You may already know about the cycle of obesity and how this generational cycle keeps people trapped in a painful struggle. Here we would like to take a microscope and focus it on the family unit to examine how home life becomes tangled in this cycle of obesity.
Psychologists have long recognized eating as one of the two most basic human needs. The other of these basic needs is sex. Considering that our survival urgently depends on eating, eating and food outrank sex as the most important of the basic human drives. Given this primary importance of food and eating to human life, from a psychological standpoint we are heavily influenced to eat and become obsessed with eating to guarantee our survival.
To understand just how intense the psychology of eating is, consider what happens when you need to gasp for a breath of air. Have you ever been swimming underwater and begun to run out of air? Remember how it felt as you panicked to get to the surface? You struggled to get to the surface no matter what price you had to pay to breathe. This same drive exists in us all in regard to the daily need for food. Fortunately, we live in a society where food is plentiful. Because of this abundance, the intensity of this basic drive is not foremost on our minds like experiencing the panic for air as in our example. But be aware that this intense need for food is there underneath the surface and always pushing us, just like the example of gasping for air.
Another important psychological function of food is as a coping mechanism that helps us handle emotional states. We use food to soothe ourselves in times of stress, sadness, despair, loneliness, and loss. Next to denial, emotional eating is the most-used and most basic coping mechanism to help us face those emotional states.

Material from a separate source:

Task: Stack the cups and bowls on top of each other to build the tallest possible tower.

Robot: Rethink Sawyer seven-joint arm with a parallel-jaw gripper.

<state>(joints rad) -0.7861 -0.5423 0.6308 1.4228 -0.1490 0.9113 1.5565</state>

In addition to using food to help us during negative life circumstances, we also use food during times of joy and elation. Food is always a focal point in celebrations, and overindulgence of food is commonly expected in celebrations and joyous events.
Eating and our individual psychology are intimately woven together. Our psychological makeup as humans provides a very large push to be overweight.
From a sociological perspective food has always played a major role in organizing groups of people. People gathered together because of food, making eating a very powerful social catalyst.
Just like its utility as a psychological coping mechanism, food and eating have traditionally helped people cope with the natural nervousness of gathering together and socializing. It is much easier to meet new people and hold a conversation if food is there to take the complete focus away from facing people and forcing them to interact. In family life especially, eating has become one of the only times that the modern family gathers and communicates. Food has always provided families a common interest and a gathering place.